Whenever the string "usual" appears in a line below, please copy the line out.

(Extracted information)
════════════════
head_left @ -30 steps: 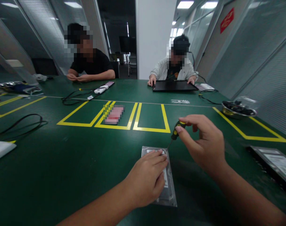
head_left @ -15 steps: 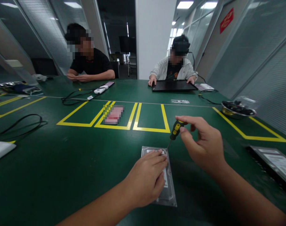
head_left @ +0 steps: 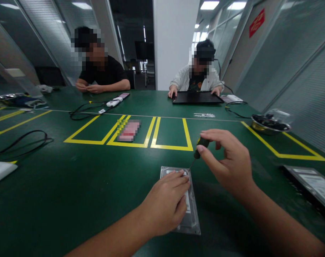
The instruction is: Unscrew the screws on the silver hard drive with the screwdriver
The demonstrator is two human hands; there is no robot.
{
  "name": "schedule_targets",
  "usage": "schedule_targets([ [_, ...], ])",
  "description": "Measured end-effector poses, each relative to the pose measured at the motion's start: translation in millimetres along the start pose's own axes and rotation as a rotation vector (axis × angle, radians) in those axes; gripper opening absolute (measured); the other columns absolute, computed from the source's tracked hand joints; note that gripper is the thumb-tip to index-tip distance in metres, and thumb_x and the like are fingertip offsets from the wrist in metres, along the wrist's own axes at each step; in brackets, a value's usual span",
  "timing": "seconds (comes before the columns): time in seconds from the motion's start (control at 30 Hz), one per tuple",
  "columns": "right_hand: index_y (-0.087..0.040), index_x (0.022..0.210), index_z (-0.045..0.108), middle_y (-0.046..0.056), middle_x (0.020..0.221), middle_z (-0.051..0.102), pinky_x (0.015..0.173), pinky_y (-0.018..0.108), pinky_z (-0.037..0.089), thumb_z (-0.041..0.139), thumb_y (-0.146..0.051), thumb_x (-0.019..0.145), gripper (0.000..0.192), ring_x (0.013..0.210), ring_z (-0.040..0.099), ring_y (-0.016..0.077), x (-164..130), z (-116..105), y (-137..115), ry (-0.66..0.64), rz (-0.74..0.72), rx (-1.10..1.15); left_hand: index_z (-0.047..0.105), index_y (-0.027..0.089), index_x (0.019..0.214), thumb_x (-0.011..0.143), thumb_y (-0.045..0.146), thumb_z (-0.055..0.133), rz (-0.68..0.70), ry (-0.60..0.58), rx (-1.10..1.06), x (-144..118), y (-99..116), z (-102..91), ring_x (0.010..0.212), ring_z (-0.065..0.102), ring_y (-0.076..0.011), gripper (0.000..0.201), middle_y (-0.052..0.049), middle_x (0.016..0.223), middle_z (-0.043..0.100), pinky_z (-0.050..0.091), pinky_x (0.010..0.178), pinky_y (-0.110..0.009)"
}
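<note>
A silver hard drive with a white label lies flat on the green table in front of me. My left hand rests on its top, fingers stretched out, covering most of the label. A dark green and yellow screwdriver is pinched by its handle between the thumb and fingers of my right hand. It leans, and its thin shaft runs down to the drive's far right corner. Whether a screw sits under the tip is too small to tell.
Another hard drive lies at the right edge. Behind it stands a metal bowl of dark parts. Yellow tape marks the table, with a pixelated pink item inside. Two people sit opposite; one holds a black panel.
The screwdriver handle has turned between my right fingers, its yellow patches now mostly out of sight. My right hand has shifted slightly; my left hand and the hard drive stay put.
</note>
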State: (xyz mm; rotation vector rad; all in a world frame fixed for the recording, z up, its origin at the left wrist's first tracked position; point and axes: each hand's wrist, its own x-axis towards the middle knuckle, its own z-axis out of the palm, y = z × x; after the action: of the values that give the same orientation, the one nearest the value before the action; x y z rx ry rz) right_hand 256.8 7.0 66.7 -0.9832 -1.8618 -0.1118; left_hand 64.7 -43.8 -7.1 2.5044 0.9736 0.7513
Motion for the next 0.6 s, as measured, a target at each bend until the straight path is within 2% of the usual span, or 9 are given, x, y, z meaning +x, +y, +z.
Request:
schedule_targets([
  [0.1, -0.022, 0.101, 0.064, 0.005, 0.099, 0.067, 0.075, 0.036, 0.05, 0.064, -0.022, 0.085, 0.016, 0.089, 0.062, 0.0205, -0.2, 0.8, 0.6, 0.012, 0.007, -0.029, 0.061, 0.012, 0.129, 0.089, 0.015, 0.048, 0.004, 0.006, -0.008, -0.4, 0.9, -0.3, 0.133, 0.048, -0.0237, 0.043, -0.01, 0.137, 0.059, 0.035, 0.116, -0.046],
  [0.2, -0.022, 0.107, 0.064, 0.004, 0.101, 0.069, 0.075, 0.036, 0.051, 0.059, -0.018, 0.086, 0.022, 0.087, 0.063, 0.0198, -0.9, 0.1, 0.4, -0.001, 0.032, -0.042, 0.061, 0.012, 0.129, 0.089, 0.016, 0.048, 0.006, 0.007, -0.008, -0.8, 1.7, -0.8, 0.133, 0.048, -0.0234, 0.042, -0.009, 0.137, 0.059, 0.035, 0.117, -0.045],
  [0.47, -0.022, 0.115, 0.065, 0.006, 0.112, 0.068, 0.081, 0.038, 0.052, 0.052, -0.015, 0.089, 0.03, 0.096, 0.064, 0.0212, -1.9, -0.2, 1.1, -0.017, 0.013, 0.032, 0.061, 0.012, 0.129, 0.09, 0.016, 0.047, 0.003, -0.004, 0.001, 0.6, 0.6, -1.2, 0.134, 0.047, -0.0225, 0.042, -0.009, 0.137, 0.059, 0.033, 0.118, -0.043],
  [0.6, -0.023, 0.11, 0.067, 0.006, 0.108, 0.068, 0.081, 0.038, 0.052, 0.056, -0.017, 0.089, 0.025, 0.096, 0.063, 0.021, -0.6, 0.1, 1.7, -0.022, 0.003, 0.017, 0.061, 0.011, 0.129, 0.089, 0.016, 0.048, 0.001, 0.002, 0.005, 0.8, 0.4, -1.1, 0.134, 0.047, -0.0225, 0.042, -0.009, 0.137, 0.059, 0.033, 0.118, -0.042],
])
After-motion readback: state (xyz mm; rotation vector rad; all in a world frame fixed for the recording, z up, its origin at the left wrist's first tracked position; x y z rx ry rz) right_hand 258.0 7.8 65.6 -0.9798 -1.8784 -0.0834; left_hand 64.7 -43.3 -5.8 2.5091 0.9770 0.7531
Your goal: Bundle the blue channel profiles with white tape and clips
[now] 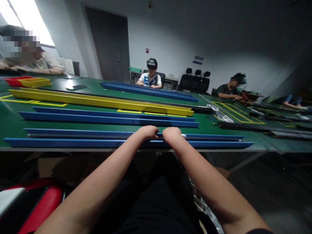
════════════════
(Answer space)
  "description": "Measured end-effector poses, each relative to the pose measured at the motion's start: translation in millimetres along the start pose's own axes and rotation as a rotation vector (axis × angle, radians) in those axes; gripper opening absolute (measured); the other columns absolute, computed from the source's tracked hand joints; note that gripper is the thumb-tip to index-tip distance in metres, and thumb_x and the like are fingertip offsets from the wrist in metres, along the wrist's own axes at each step; in brackets, a value's usual span",
Motion for the next 0.6 s, as measured, a target at each bend until the straight path is within 2% of the usual span, or 9 are given, x, y, z meaning +x, +y, +z.

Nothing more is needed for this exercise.